Uma exposição sobre Astrobiologia como recurso didático no Ensino Médio

Rita de Cassia Gomes de Araujo Goes

Instituto de Biologia (Ibrag/UERJ), polo Cederj Nova Friburgo/RJ

Adriana Oliveira Bernardes

Pemat/UFRJ

Desde os primórdios, a humanidade tem mostrado o seu fascínio pelo Universo, buscando desvendar os mistérios das estrelas como forma de compreender a sua própria existência.

Neste percurso, finalmente o homem conseguiu chegar à Lua e explorar outros planetas. Não se contentando com o que encontrou no sistema solar, pesquisa hoje planetas localizados além deste sistema, os chamados planetas extrassolares.

Algumas perguntas que há muito tempo esperavam por respostas, finalmente puderam ser respondidas. Outras ainda aguardam o momento oportuno, e outras perguntas surgiram com a nova perspectiva de alcançar as estrelas e explorar o Universo. O desenvolvimento tecnológico e científico proporcionou ao homem alcançar o céu e conhecer muito do Universo.

Várias missões foram enviadas para o espaço, a Viking Program (1970), a Beagle II (20030), a Expose (2008) e a Curiosity (2011) são alguns exemplos de conquista do homem; essas sondas procuram por tipos de moléculas orgânicas, por água, microrganismos ou qualquer evidência de forma de vida.

E assim, surge uma nova ciência que pretende explicar como a vida começou aqui na Terra, a sua evolução e a possibilidade de vida no Universo.

Astrobiologia é ciência interdisciplinar que utiliza várias áreas do conhecimento, tais como a Biologia, a Geologia, a Microbiologia, a Física, a Química, a Astronomia, por exemplo, para desenvolver suas pesquisas e consolidar o seu conhecimento, tomando por base a pesquisa interdisciplinar (Santos et al., 2016).

Astrobiologia - uma ciência interdisciplinar

A ciência é ensinada de forma fragmentada, em blocos, proporcionando um aprendizado parcial, impedindo, desta forma, que as disciplinas se integrem e que os conteúdos sejam contextualizados Brandi e Gurgel (2002), tornando o aprendizado mais significativo e interessante, quando visto por vários ângulos, dando significado e sentido para aquilo que estamos aprendendo, contribuindo para um olhar mais crítico para a realidade à nossa volta.

A Astrobiologia mudou a visão da definição da vida como conhecemos e trouxe à tona a problemática da origem da vida, após a descoberta de moléculas orgânicas encontradas num fragmento de meteoro, com a descoberta dos exoplanetas e de água em Marte (Impey, 2009).

Mas, afinal, o que é a vida?
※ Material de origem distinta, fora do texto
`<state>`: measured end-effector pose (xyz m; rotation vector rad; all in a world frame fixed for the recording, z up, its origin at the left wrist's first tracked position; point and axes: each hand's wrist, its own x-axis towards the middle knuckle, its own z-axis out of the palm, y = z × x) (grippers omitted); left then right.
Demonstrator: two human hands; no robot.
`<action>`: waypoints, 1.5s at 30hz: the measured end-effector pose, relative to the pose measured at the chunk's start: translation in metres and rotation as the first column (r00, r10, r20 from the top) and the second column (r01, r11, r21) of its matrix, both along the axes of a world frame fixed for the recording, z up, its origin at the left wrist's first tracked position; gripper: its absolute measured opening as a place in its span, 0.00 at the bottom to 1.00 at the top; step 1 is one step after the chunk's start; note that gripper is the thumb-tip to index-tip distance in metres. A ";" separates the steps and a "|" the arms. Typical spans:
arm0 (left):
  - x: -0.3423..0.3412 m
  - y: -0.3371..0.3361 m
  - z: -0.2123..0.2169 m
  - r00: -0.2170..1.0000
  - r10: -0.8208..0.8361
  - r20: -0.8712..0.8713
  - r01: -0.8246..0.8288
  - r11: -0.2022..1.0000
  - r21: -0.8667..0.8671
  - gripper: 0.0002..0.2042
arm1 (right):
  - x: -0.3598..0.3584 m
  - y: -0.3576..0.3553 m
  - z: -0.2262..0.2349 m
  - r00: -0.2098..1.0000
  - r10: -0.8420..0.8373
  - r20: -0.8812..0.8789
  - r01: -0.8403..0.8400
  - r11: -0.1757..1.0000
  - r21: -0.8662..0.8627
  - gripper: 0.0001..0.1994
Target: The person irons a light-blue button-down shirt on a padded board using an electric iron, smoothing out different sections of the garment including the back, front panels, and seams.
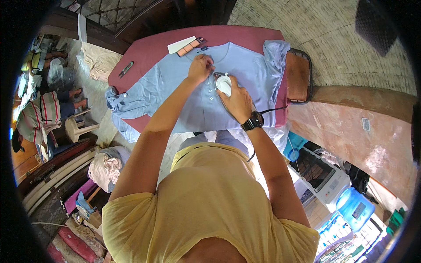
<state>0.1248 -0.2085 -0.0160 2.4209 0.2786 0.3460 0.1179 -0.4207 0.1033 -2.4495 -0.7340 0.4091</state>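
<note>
Thread snips (126, 68) at 10 o'clock | our left hand (200, 69) pinched flat on blue shirt (184, 90), table (144, 50) centre | our right hand (237, 98) clamped on iron (222, 83), 1 o'clock | advised: keep placket taut, fingers clear.

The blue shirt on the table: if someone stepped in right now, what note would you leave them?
Left hand: pinching the blue shirt flat near its collar.
Right hand: gripping the iron, pressed on the button placket.
Shirt lies spread on the maroon table; snips near the left edge.
Done: shirt laid out.
Left: sleeves look wrinkled.
</note>
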 end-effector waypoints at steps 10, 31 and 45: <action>-0.004 0.011 0.005 0.994 0.094 0.053 -0.074 0.953 -0.293 0.09 | 0.014 0.021 -0.013 0.998 -0.060 0.002 0.060 0.998 0.017 0.28; -0.042 -0.065 0.004 0.987 -0.163 -0.015 0.158 0.931 0.329 0.30 | 0.025 -0.065 -0.033 0.949 -0.295 0.113 0.300 0.953 -0.035 0.30; -0.067 -0.027 0.001 0.970 -0.085 0.229 0.076 0.996 0.048 0.19 | 0.059 -0.029 -0.027 0.933 -0.357 0.046 0.356 0.934 0.028 0.30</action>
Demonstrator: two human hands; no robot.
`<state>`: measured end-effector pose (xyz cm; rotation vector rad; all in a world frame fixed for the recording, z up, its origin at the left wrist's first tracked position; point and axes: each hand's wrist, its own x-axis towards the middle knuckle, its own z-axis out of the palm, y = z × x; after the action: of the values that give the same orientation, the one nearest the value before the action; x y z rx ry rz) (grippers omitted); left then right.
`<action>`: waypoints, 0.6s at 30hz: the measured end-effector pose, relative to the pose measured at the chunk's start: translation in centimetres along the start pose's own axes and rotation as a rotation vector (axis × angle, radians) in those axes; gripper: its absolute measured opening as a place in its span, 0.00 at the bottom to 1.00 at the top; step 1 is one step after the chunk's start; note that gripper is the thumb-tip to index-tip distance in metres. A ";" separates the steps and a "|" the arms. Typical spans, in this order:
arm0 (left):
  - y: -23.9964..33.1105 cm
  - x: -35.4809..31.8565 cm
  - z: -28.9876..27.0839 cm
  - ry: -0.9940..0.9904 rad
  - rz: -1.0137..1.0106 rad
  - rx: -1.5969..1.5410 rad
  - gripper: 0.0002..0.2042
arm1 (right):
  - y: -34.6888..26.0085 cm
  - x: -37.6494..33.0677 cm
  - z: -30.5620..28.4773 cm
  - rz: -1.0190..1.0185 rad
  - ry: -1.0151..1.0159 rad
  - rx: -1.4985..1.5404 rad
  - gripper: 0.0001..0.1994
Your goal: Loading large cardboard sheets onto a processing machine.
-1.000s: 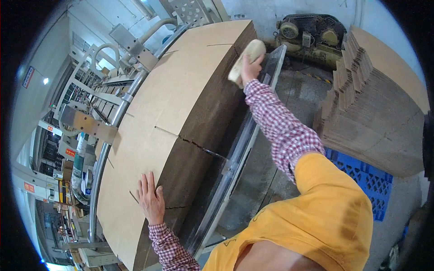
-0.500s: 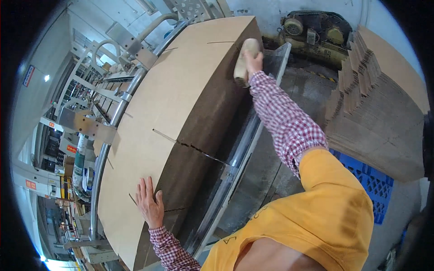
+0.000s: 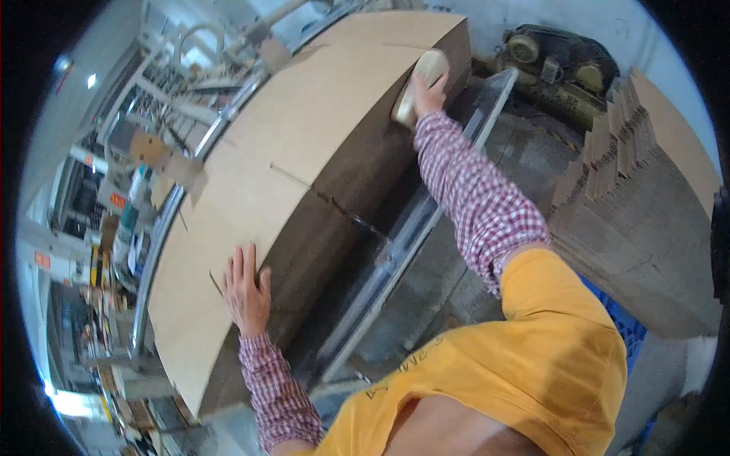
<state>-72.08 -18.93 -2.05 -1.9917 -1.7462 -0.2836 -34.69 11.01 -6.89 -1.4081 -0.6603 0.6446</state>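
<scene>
Head view. Landmark: cardboard stack (image 3: 304, 152), a tall pile of flat brown corrugated sheets, matte top face with thin slot cuts, ribbed side edges.

- Left hand (image 3: 247, 292): laid open and flat, fingers spread, on the stack's near top edge; grips nothing.
- Right hand (image 3: 428, 95): at the stack's far top edge, closed round a pale wooden block (image 3: 418, 85), rounded and smooth, pressed against the sheet edges.
- Metal rail (image 3: 411, 228): grey, straight, just beside the stack's side face.
- Second cardboard pile (image 3: 639, 197): stepped edges, well apart to the right of the stack.
- Blue pallet (image 3: 620, 319): plastic grid, beneath that pile.
- Machine (image 3: 559, 64): dark and greasy, beyond the stack's far end.

Risk, as judged: a hard knock from the block could crush the soft corrugated edges or skew the upper sheets; the flat left hand could catch a paper cut.
</scene>
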 end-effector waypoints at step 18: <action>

A Nasa (National Aeronautics and Space Administration) define a vida como “um sistema químico autossustentável sujeito à evolução darwiniana” (Joyce, 1994). A definição de vida, pelo olhar da Física, é baseada na lei da Termodinâmica de Schrödinger (1997). Essa é uma das várias definições, porém o conceito de “vida” é muito mais complexo e amplo, à medida que adquirimos novos conhecimentos e nos deparamos com situações às quais certos conceitos não podem ser aplicados (Damineli, 2007).

Inicialmente, a Terra primitiva não tinha atmosfera e era composta por dióxido de carbono, sem oxigênio, um ambiente inóspito para o desenvolvimento da vida (Kasting, 1993).

Ao longo dos anos, surgiram teorias sobre como a vida surgiu. A teoria da abiogênese, de Aristóteles (384-322 a.C.), explica que a vida surgiu de forma espontânea, o que foi refutado mais tarde pelos experimentos de Louis Pasteur. Posteriormente, foi apresentada a teoria da biogênese de Francesco Redi (1626-1697), onde a vida teria surgido a partir de outra vida. Em 1920, Oparin e Haldane propuseram a teoria de que a vida na Terra se originou a partir de material orgânico que se formou na Terra primitiva e posteriormente nos oceanos, a partir de uma evolução química. E finalmente, a panspermia, que acredita que a vida se originou no espaço.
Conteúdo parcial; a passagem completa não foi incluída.